**Stored data**.
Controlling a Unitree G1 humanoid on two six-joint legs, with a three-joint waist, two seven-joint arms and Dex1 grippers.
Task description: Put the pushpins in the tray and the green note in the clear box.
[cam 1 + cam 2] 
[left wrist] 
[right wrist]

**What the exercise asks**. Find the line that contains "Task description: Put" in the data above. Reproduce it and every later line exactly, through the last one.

**Task output**.
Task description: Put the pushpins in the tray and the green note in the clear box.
[cam 1 + cam 2] 
[left wrist] 
[right wrist]

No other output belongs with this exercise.